Gold was steady on Friday, after a fall of as much as 2 percent the day before, as uncertainty over Greece's ability to remain solvent lingered. Gold was still set for its largest weekly decline since the so-called commodities "flash crash" of early May, which saw the raw materials complex stage its biggest weekly fall on record.
The euro briefly pared losses against the dollar after the release of better-than-expected US durable goods data, which eased investor concerns about the economic slowdown.

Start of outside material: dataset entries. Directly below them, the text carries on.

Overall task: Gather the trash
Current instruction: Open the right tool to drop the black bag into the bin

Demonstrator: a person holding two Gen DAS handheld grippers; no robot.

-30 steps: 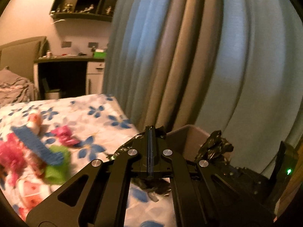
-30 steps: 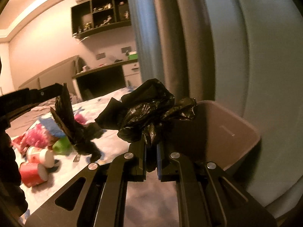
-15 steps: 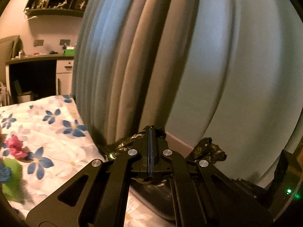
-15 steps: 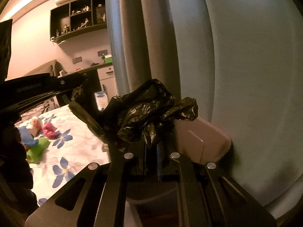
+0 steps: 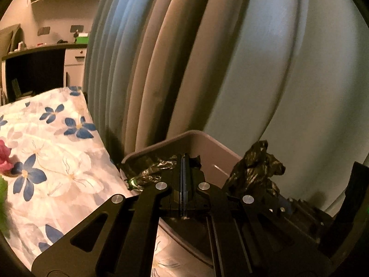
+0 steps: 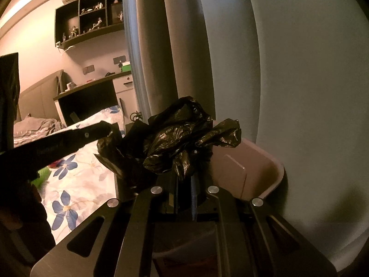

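Observation:
A black plastic trash bag point(image 6: 182, 136) is stretched between my two grippers over a brown plastic bin point(image 5: 214, 152), which also shows in the right wrist view point(image 6: 260, 168). My left gripper point(image 5: 183, 159) is shut on one edge of the bag point(image 5: 156, 168) at the bin's near rim. My right gripper point(image 6: 184, 177) is shut on a bunched edge of the bag, seen from the left wrist view as a crumpled black lump point(image 5: 258, 168). The left gripper's arm point(image 6: 57, 145) crosses the right wrist view at left.
Grey-blue curtains point(image 5: 207, 57) hang close behind the bin. A bed with a blue-flowered sheet point(image 5: 53, 157) lies to the left, with pink point(image 5: 4, 154) and green trash at its edge. A desk point(image 6: 92, 97) and wall shelf point(image 6: 90, 27) stand far back.
Both grippers have swung right, away from the bed's trash, toward the curtain. The bin now sits right under both grippers and fills more of the views. Both stay shut on the bag.

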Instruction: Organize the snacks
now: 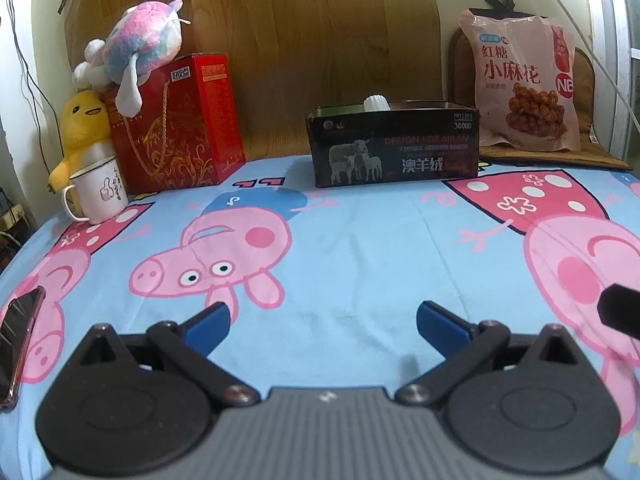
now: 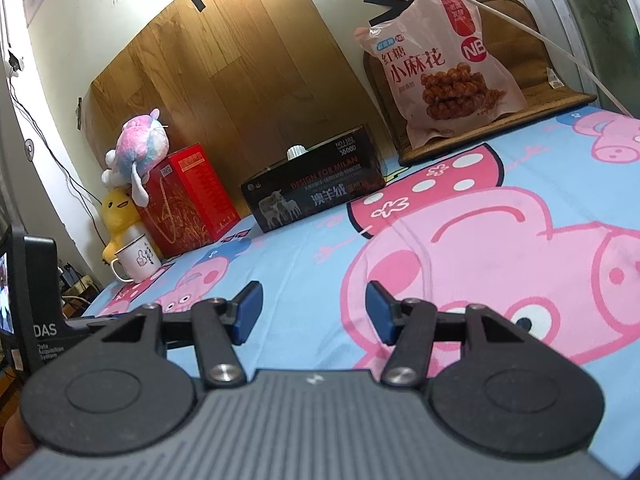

Spot gold fell 0.07 percent to $1,519.49 an ounce by 1302 GMT, on course for a fall of more than 1 percent this week. But while gold looked vulnerable according to the charts, analysts said the high level of uncertainty would stem any steeper sell-offs. "Technically, it doesn't look ideal, but even if we breach $1510, at $1,480, we'll stop. I can't see people liquidating gold right now with everything that is happening," said VTB Capital analyst Andrey Kryuchenkov.
"You have Greece and there was nothing to indicate from the Fed that they're turning hawkish just yet," he said. Gold has thrived on the expectation of an extended period of low US interest rates, which depress the dollar against other currencies and place bullion, which bears no yield of its own, in a better position to compete for investor cash against stocks or bonds.
The Federal Reserve earlier this week cut its forecasts for US growth, but did not signal there would be any additional policy measures, such as quantitative easing, to support the economy. Final US GDP for the first quarter was revised to a 1.9 percent increase from a 1.8 rise, in line with forecasts. "We still are in very uncertain times and it's likely to continue until we see greater signs of economic growth globally, particularly in the United States, and we start to see the European debt situation ease," said Darren Heathcote, head of trading at Investec Australia.
"While those problems remain we are likely to see gold well supported. Investors flee to gold in times of trouble as they have done consistently for a very long time." Reflecting the push earlier this week into gold rather than into increasingly volatile currencies was the rise in Australian-dollar denominated gold to its highest in nearly a year and the rise in sterling-gold to record highs as investors punished the pound. Global holdings of gold in exchange-traded funds are set for a 20,8120-oz rise this week, having risen by 254,000 oz so far this month, as investors have favoured safe-haven assets rather than more industrially-linked products.
This compares with net outflows of 8.891 million ounces of metal from silver ETFs and declines of 36,000 oz in palladium ETFs. Silver was down around 0.99 percent on the day at $34.9 an ounce, while the gold/silver ratio - the number of ounces of silver needed to buy one ounce of gold - is close to its highest in a month, highlighting gold's outperformance relative to silver.
News that industrialised nations would release oil from emergency stockpiles for the third time in history in a bid to tame high energy prices that have been weighing on the global economy could cap gold's gains, but should boost prices of industrial metals.
The news sent oil prices tumbling to four-month lows on Thursday but prices have regained some footing on Friday as traders assessed how much supply would reach the market.
Bullion investors are also paying close attention to discussions over the US debt limit after budget talks collapsed on Thursday when Republican negotiators walked out, casting doubt on Washington's ability to reach a deal that would allow the government to keep borrowing and avoid a debt default. Platinum was last down 0.07 percent at $1,693.2 an ounce, having fallen on Wednesday to three-month lows, while palladium was down 0.65 percent at $737.75.